Download PDF

On the robustness of machine learning methods for genomic prediction

Author

Vanda Marisa da Rosa Milheiro Lourenco

Co-author

Joseph O. Ogutu
Hans-Peter Piepho

Conference

64th ISI World Statistics Congress

Format: IPS Abstract

Keywords: accuracy, disease-modelling, genomics, machine learning, robustness, supervised learning

Session: IPS 169 - Statistical Research by Women from Around the Globe

Monday 17 July 2 p.m. - 3:40 p.m. (Canada/Eastern)

Abstract

The accurate prediction of genomic breeding values is central to genomic selection in both plant and animal breeding studies. Genomic prediction (GP) involves the use of thousands of molecular markers spanning the entire genome and therefore requires methods able to efficiently handle high dimensional data. Machine learning (ML) methods, which encompass different groups of supervised and unsupervised learning methods, are becoming widely advocated for and used in GP studies. Although several studies have compared the predictive performances of individual methods, studies comparing the predictive
performance of different groups of methods are rare. This is also the case of studies that assess the predictive performance of methods when data are contaminated.
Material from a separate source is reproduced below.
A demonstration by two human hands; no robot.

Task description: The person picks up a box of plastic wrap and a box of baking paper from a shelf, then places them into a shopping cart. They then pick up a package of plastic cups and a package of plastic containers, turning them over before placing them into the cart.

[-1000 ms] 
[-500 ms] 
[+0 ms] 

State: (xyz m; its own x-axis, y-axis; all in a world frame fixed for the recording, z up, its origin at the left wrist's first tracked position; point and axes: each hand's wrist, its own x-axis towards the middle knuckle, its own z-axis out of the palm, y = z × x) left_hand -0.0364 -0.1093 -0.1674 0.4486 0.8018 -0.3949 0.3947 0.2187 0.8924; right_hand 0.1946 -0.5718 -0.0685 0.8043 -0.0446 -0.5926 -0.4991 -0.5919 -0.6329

However, such studies are crucial for (i) identifying groups of methods with superior predictive performance, and (ii) assessing the merits and demerits of such groups of methods relative to each other and to the established classical methods when the phenotypic data are and are not contaminated.

Here, we comparatively evaluate in terms of predictive accuracy and prediction errors the genomic predictive performance and robustness of several groups of supervised ML methods. Specifically, regularized, ensemble, and instance-based methods, using one simulated dataset (animal breeding population; three distinct traits).